A conservative Christian university takes a tumultuous stand on origins


In 1925, William Jennings Bryan defended a biblical account of the origins of life at the Scopes Trial in Dayton, Tenn. This year, a statement on the origins of life has triggered a crisis at the lawyer’s namesake, Bryan College, an 84-year-old evangelical, nondenominational institution.

Students and faculty at Bryan are upset at a move last month by the school’s board of trustees to “clarify” that the college believes Adam and Eve were historical figures created directly by God. The board says the clarification does not change the school’s historical position on origins. But some at Bryan believe the board’s action was intended to force out professors who may be sympathetic to evolution, and think it was unfair to do so at a time when faculty contracts are due for renewal.

Last week the situation culminated in a faculty no-confidence vote for school President Stephen Livesay, and a petition drive that gathered more than 300 student signatures.

Bryan College’s Statement of Belief is an eight-point doctrinal statement adopted at the time of the school’s founding in 1930. According to the school’s charter, the belief statement cannot be amended or changed, and trustees, officers, faculty, and staff must affirm it once a year. The fourth point in the statement says the school believes “that the origin of man was by fiat of God in the act of creation as related in the Book of Genesis; that he was created in the image of God; that he sinned and thereby incurred physical and spiritual death.”
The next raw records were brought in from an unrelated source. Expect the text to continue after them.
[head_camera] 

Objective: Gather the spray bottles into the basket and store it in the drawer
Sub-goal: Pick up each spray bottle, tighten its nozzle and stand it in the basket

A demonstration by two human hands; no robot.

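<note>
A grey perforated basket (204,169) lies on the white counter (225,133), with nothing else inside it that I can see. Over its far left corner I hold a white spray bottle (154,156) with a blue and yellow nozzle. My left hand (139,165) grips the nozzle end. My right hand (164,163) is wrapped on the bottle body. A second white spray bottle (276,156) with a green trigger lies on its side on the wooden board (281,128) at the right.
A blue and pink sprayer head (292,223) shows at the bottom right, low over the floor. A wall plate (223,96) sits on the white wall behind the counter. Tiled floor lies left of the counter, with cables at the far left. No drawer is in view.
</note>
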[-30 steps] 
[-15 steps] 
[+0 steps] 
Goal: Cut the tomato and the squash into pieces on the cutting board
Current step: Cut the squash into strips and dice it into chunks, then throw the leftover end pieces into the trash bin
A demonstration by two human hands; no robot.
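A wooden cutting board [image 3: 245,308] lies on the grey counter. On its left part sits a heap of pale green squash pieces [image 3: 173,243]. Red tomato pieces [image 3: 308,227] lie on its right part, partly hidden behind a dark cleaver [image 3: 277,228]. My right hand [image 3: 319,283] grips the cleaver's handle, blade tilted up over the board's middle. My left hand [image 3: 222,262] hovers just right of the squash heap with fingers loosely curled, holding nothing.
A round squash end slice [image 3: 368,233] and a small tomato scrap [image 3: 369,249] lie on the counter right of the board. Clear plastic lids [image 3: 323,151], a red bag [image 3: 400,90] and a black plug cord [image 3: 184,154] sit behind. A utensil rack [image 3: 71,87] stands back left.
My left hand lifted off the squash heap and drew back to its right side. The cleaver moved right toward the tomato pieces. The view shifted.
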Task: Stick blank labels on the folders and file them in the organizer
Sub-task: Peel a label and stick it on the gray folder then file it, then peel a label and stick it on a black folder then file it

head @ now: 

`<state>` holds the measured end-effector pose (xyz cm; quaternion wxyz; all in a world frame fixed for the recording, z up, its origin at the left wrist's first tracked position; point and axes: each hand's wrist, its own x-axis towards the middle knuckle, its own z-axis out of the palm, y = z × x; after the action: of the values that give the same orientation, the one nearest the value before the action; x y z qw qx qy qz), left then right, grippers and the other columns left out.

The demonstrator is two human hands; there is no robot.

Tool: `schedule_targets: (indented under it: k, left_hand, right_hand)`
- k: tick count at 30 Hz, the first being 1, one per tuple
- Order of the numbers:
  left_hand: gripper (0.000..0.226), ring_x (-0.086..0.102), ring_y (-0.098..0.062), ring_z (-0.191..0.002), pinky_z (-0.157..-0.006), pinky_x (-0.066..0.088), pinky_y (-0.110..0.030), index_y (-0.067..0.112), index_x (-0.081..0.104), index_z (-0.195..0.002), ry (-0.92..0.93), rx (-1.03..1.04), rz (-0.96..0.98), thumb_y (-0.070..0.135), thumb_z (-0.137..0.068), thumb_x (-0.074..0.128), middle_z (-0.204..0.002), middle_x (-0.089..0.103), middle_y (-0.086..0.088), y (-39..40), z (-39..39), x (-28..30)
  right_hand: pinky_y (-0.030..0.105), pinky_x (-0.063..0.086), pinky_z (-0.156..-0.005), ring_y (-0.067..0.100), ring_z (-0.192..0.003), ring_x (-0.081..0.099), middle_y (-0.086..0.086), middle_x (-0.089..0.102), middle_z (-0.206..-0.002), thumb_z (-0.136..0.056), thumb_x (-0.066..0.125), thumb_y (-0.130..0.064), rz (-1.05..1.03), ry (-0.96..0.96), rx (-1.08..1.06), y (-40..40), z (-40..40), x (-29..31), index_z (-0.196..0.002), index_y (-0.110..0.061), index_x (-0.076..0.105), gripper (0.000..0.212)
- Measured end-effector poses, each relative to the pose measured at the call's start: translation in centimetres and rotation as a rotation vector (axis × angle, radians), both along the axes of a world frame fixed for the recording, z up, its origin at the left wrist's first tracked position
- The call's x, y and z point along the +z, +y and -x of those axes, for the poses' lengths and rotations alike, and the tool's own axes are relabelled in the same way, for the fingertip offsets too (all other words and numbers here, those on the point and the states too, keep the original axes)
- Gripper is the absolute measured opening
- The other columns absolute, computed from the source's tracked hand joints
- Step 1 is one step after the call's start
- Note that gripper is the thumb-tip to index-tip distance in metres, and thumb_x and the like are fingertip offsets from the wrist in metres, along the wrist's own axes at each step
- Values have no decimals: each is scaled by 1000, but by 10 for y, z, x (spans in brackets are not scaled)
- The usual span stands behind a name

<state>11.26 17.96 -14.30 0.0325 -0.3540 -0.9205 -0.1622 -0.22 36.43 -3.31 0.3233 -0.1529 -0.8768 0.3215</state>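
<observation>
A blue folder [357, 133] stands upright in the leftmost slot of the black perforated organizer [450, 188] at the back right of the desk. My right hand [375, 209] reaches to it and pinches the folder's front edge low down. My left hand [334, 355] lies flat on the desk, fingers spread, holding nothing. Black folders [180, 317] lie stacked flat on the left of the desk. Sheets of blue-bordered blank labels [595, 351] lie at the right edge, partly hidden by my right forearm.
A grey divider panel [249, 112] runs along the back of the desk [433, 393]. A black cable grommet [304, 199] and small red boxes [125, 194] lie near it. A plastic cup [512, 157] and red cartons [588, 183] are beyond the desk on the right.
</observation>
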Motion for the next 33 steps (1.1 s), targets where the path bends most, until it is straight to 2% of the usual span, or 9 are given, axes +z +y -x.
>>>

Last month, the board of trustees adopted the following “clarification” statement: “We believe that all humanity is descended from Adam and Eve. They are historical persons created by God in a special formative act, and not from previously existing life forms.”

Board Chairman John Haynes told me the clarification is not an amendment to the Statement of Belief, which may not be altered. “We are clarifying one point in the Statement of Belief, which has to do with the creation of Adam and Eve,” he said. “We’re saying this is the intent of that statement.”

Asked why the board felt it was necessary to make such a clarification at this time, Haynes simply said, “There seems to be some question as to the intent of the Statement of Belief. That’s the bottom line.”

An English professor at the school, Whit Jones, said the timing of the clarification had been a “puzzle” to many on faculty, but might have been sparked by recent writings from two of his colleagues: Kenneth Turner, a Bible professor, and Brian Eisenback, an associate professor of biology who graduated from Bryan College in 2002. Together, Turner and Eisenback are writing science education materials under a grant from The BioLogos Foundation, an organization in Grand Rapids, Mich., that promotes theistic evolution.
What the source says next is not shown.